From the years 1972 to 1982, the second wave was in what has been characterized as its heyday. Women’s liberation groups continued to recruit women to feminism and caused cultural shock waves with their critiques of femininity, gender roles, and heterosexuality. In the meantime, women’s rights groups won legislative victories with the 1972 passage of Title IX directed at ending sex discrimination in publicly funded education and the 1973 Roe v. Wade decision by the Supreme Court legalizing abortion. One result of this heightened activity in the United States and abroad was that in 1975 the United Nations sponsored the First International Conference on Women in Mexico City.
Although these years were times of success for feminists, it was also a period of conflict, fragmentation, and growing discord in the movement. Lesbians, working-class women, and women of color critiqued white middle-class women’s control of both branches of the movement. Informed by the discord in the first and second waves, feminists and feminist scholars, such as the Combahee River Collective and, later, Patricia Hill Collins, conceptualized an intersectional feminist paradigm that views race/ethnicity, class, gender, and sexuality as interlocking systems of oppression, forming a ”matrix of domination.”
The Third Wave Feminism
The popular media and some political pundits have repeatedly declared feminism dead or in decline. Scholars and activists respond to these obituaries in different ways. Some argue that these ”premature” death notices serve a larger goal, preserving the status quo by erasing women’s activism. Some argue that feminism diffused into the larger culture, bringing about a ”post-feminist” era where feminist goals and ideology are alive but submerged into the broader culture. Others view the movement as fragmented, particularly because of issues of homophobia, classism, and racism, yet insist that it still remains active and vital. Related to this view, others argue that feminism has changed form and is now done in a different way by a new generation of activists.
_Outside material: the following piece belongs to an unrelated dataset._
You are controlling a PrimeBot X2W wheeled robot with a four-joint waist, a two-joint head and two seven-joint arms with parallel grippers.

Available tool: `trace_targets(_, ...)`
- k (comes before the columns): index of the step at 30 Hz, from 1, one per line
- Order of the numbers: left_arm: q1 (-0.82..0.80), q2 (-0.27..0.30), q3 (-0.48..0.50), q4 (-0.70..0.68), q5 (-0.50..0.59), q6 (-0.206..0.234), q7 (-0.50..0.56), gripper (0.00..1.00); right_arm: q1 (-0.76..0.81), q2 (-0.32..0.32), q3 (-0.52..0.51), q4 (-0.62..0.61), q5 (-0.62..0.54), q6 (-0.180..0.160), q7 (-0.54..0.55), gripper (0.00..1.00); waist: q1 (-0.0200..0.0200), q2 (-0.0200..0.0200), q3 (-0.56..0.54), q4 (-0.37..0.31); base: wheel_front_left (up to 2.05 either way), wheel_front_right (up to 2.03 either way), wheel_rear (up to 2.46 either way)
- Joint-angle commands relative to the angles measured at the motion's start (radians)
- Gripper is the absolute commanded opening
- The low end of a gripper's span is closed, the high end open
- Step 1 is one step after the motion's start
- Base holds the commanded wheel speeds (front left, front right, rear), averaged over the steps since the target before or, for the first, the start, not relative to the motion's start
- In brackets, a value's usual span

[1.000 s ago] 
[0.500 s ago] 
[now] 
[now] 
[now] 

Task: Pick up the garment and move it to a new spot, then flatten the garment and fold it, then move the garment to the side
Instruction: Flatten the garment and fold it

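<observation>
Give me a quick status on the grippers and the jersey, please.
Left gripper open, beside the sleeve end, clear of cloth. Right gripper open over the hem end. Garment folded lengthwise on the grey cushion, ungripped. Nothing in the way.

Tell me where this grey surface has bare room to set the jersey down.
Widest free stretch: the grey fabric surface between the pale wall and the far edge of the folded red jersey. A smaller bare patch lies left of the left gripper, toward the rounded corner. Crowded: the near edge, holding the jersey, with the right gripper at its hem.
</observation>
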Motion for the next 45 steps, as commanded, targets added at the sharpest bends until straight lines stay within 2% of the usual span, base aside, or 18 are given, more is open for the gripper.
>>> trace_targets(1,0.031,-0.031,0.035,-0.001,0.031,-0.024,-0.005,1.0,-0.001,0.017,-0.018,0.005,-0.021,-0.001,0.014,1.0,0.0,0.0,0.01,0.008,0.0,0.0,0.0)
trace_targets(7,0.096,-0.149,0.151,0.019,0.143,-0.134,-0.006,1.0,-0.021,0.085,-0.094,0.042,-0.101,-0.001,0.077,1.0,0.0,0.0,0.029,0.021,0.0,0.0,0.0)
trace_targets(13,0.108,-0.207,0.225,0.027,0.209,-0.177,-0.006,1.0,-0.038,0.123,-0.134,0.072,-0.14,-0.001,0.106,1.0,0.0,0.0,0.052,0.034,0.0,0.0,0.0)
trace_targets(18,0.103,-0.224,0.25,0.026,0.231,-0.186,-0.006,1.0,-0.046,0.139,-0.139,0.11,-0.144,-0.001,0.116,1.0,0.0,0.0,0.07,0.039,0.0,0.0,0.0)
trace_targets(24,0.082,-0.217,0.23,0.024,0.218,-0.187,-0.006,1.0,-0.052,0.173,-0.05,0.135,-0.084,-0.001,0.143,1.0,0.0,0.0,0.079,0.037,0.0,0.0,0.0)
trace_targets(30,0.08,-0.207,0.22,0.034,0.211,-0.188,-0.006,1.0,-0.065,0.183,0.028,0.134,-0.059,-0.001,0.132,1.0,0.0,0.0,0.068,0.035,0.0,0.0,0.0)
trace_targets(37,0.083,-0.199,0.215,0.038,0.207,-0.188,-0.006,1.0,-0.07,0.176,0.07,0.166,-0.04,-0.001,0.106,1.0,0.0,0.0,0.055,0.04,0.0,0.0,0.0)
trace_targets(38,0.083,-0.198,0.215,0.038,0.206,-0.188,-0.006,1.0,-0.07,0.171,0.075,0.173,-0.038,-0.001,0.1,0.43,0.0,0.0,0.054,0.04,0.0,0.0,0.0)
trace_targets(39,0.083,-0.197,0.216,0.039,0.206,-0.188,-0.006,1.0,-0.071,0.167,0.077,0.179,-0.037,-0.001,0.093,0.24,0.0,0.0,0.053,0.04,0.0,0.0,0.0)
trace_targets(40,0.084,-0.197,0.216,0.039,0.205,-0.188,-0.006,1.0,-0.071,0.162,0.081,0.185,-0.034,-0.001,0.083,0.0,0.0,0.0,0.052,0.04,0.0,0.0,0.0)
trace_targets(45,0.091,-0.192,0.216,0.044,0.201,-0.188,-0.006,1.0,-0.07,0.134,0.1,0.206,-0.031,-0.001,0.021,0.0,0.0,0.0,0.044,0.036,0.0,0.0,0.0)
Adopting the view that the movement has changed form and tactics, some scholars and participants refer to this phase of the women’s movement as ”the third wave.” The idea of a third wave comes from the concept of a political generation, a period when common historical experiences form a political frame of reference for a group. Young women and men in the twenty-first century enter into feminism in a society dramatically shaped by the movement’s first two waves. In addition, feminism is embedded in the institutions in which third wave feminists spend their lives. Their families, schools, health-care providers, and political representatives have been influenced by the beliefs and values of first and second wave feminism.
Bibliography:
- Collins, H. (1990) Black Feminist Thought. Routledge, New York.
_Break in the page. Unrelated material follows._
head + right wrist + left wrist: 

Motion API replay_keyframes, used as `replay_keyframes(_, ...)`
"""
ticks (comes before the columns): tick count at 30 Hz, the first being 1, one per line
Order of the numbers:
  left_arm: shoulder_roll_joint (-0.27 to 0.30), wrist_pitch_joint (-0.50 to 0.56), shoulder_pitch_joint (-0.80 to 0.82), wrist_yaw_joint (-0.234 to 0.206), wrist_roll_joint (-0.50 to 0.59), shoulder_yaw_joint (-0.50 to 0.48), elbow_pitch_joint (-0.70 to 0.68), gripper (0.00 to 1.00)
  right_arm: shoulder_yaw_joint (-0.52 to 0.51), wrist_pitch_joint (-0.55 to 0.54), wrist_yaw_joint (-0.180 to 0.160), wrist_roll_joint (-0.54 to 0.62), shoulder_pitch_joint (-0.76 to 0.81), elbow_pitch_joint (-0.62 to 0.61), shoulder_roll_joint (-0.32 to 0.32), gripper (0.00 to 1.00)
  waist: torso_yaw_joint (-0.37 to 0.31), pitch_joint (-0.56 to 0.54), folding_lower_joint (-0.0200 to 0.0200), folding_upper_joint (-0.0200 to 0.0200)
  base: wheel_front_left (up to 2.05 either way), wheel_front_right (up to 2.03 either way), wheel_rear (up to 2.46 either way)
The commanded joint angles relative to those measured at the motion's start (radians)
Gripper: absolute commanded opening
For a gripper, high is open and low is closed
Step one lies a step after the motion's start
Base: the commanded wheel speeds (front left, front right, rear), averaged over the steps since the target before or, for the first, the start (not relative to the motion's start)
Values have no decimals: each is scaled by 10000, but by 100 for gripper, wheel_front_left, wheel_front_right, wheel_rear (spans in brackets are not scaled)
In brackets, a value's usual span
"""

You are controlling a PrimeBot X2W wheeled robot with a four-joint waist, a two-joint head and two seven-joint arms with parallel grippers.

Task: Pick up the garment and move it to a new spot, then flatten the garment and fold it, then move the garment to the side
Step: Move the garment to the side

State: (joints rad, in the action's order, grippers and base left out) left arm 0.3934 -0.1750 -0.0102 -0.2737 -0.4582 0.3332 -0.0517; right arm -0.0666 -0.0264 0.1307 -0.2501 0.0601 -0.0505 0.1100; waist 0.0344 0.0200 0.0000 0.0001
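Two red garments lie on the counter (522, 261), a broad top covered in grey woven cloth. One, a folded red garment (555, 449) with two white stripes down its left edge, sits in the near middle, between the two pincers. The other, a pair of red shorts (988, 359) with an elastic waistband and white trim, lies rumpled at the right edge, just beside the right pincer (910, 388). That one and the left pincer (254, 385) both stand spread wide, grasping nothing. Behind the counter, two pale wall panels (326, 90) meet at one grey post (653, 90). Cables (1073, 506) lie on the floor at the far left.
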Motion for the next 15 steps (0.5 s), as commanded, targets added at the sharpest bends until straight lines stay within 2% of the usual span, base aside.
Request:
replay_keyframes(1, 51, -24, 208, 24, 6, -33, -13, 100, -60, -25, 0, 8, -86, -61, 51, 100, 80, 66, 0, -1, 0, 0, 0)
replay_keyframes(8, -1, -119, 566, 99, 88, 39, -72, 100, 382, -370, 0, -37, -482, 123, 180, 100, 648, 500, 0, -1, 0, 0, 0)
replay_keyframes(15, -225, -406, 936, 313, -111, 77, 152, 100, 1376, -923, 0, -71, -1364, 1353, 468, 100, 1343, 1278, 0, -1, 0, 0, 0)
- Reger, J. & Taylor, V. (2002) Women’s movement research and social movement theory: a symbiotic relationship. Research in Political Sociology, Sociological Views on Political Participation in the 21st Century 10: 85—121.
- Roth, B. (2004) Separate Roads to Feminism: Black, Chicana, and White Feminist Movements in America’s Second Wave. Cambridge University Press, New York.
- Taylor, (1989) Sources of continuity in social movements: the women’s movement in abeyance. American Sociological Review 54: 761—75.